Glamsterdam headliner proposal: EVM64

This is a headliner proposal for EVM64 for Glamsterdam.

Summary

Headliner proposal for EVM64.

Option A is EVM64 with prefix opcode 0xC0.

  • EIP-7937 of EVM64 for endianness-independent arithmetic, comparison, bitwise and flow operations.
  • EIP-9819 for EOF support.
  • EIP-9821 for little-endian BYTE64, MLOAD64, MSTORE64 and PUSH*64 opcodes.

Option B is “pure” EVM64 via EOF code section.

  • EIP-9834 which defines an extended version of types_section for EOF.
  • EIP-9835 which defines the EVM64 code section type.

Detailed justification

The benefit of this proposal includes:

  • Improve throughput and reduce gas costs for writing computationally intensive algorithms in EVM. Many algorithms cannot utilize the full 256-bit.
  • Make EVM JITs / AOTs, as well as EVM-to-RISCV recompilers in the future, more attractive. At this moment, any EVM contract re-compile will be roughly 4x the size (because 1 256-bit op will be at least 4 64-bit ops), which is a considerable bottleneck.

Why consider the inclusion now:

  • There are an increasing amount of EVM contracts on-chain that are computationally intensive nowadays, especially for rollups. Many of them wait for certain precompiles on-chain. But precompiles can’t foresee all possible use cases.
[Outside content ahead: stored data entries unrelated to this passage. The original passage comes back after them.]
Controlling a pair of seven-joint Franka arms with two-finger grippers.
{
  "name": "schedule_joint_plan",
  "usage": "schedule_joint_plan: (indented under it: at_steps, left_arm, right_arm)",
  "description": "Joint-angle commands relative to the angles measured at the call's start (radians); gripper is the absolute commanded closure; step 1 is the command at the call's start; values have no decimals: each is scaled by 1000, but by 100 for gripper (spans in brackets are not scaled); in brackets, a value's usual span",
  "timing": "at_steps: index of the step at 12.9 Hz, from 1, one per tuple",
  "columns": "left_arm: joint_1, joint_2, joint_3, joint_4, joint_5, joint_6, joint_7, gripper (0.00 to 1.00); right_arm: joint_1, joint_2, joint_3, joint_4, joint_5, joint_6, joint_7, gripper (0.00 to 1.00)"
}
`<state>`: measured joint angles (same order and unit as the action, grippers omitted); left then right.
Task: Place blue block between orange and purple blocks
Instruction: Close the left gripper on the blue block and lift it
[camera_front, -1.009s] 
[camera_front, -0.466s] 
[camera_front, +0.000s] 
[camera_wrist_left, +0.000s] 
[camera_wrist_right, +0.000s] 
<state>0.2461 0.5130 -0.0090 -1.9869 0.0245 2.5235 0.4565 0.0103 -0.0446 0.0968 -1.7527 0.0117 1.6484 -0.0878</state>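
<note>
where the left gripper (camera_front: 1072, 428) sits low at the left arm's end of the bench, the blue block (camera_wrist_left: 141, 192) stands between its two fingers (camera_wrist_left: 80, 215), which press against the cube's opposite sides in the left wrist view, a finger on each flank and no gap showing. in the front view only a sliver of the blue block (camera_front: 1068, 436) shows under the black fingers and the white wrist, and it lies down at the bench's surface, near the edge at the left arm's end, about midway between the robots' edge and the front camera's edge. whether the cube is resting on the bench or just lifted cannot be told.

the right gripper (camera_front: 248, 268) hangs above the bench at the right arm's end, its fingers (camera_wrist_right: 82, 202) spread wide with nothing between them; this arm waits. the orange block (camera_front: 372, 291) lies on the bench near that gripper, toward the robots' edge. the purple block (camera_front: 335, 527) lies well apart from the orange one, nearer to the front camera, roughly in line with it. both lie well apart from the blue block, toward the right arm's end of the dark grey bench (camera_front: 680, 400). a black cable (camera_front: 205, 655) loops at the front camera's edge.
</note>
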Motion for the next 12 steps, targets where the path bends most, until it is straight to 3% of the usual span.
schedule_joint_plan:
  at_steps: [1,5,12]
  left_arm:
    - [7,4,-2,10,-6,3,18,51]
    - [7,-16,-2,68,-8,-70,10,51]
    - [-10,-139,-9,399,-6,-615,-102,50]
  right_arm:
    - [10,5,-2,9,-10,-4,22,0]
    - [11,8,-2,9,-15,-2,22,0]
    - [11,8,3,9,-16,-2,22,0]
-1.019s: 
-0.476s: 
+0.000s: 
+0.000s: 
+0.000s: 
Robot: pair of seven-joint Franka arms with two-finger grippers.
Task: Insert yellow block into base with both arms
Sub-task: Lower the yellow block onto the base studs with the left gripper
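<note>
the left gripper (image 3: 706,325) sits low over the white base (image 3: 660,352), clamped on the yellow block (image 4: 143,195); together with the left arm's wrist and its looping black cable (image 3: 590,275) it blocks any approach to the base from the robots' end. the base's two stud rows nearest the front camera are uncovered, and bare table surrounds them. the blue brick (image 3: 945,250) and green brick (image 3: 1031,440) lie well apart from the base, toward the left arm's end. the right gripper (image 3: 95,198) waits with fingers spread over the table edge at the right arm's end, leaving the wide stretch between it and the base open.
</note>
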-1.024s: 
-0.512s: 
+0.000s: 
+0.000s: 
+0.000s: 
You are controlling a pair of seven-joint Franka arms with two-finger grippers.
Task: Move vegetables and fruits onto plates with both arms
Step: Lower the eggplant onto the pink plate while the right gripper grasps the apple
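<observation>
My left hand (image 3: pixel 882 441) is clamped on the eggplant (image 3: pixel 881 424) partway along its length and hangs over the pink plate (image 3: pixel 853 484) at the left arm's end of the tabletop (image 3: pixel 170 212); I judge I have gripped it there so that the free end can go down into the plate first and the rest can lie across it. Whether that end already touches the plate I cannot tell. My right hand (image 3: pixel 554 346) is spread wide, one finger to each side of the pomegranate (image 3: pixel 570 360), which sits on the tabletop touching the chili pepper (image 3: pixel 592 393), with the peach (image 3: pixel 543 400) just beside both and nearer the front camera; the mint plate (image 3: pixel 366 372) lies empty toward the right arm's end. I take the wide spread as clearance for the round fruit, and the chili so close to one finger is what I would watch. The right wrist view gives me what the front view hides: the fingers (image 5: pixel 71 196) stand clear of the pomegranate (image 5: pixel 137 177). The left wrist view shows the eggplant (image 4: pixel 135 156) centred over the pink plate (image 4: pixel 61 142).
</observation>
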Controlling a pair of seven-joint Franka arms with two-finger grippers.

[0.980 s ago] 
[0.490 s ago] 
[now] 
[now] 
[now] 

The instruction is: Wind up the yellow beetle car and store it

EVM64 provide with them a possible alternative path that does not depend on Ethereum network upgrades.
  • With the beginning of the recent discussions of potential RISC-V contracts on Ethereum, EVM64 prepares us for the future when we eventually need EVM-to-RISCV recompilation.

Stakeholder impact

  • Positive: An important tool for smart contract developers for computationally intensive contracts.
  • Negative: Implementation complexity for core devs.

Technical readiness

The core EIP (EIP-7937) is specification-ready. Benchmarks are being worked on. A reference implementation is available in rust-evm.

Security & open questions

The core EIP (EIP-7937) has no known open questions.

The design of the optional additional EIP with regards to BYTE64, MLOAD64, MSTORE64, PUSH*64 is ready, but additional discussions about endianness is still open.

For past discussions and reviews about EIP-7937 please also see the Github PR.

1 Like

I love the idea, not sure if I love the whole implementation/specification, especially with the prefix opcode.

I wonder if we could combine this with EOF in that way that some functions would be in 64bit context while other in 256bit, we could then reuse opcodes and only pay slightly when crossing the boundry.

I personally think multibyte opcode would be inevitable. We only ever have 256 single byte opcodes and it’s probably important to save it.

Having prefix opcode is not uncommon in other architectures, and I think this will open a lot of additional doors for us. For example, we can have another prefix opcode that changes the behavior of arithmetic operations from overflowing to checked OOG, eliminating the common need for SafeMath.

Yep this is possible. We can build on top of EIP-4750 and define a new section type. Once entered, the full section will run EVM64/LE only (with the stack being 64-bit only).

But this one will have the drawback that almost all other (system/runtime) opcodes must be disabled (because they need 256 bit stack). We can’t have interop if we don’t use prefix opcode design, because otherwise the arithmetic operations can’t ever operate on the most significant 192 bits.

Anyway, I’ll write an EIP for this as well for us to have choices. You’ll see the pros and cons to be really obvious. Personally I really lean towards the current prefix opcode design, because the alternative will make interop difficult, and significantly hinders gradual optimization.

Please see EIP-9834 and EIP-9835. This actually turned out to be a little bit better than I thought.

Pros:

  • “Pure” EVM64.
  • No more code size increase.

Cons:

  • “Pure” computation only. No system/runtime calls. But this may not be that of a big problem because memory is shared.
  • Can’t do gradual optimization – a function is either purely EVM64 or it is not.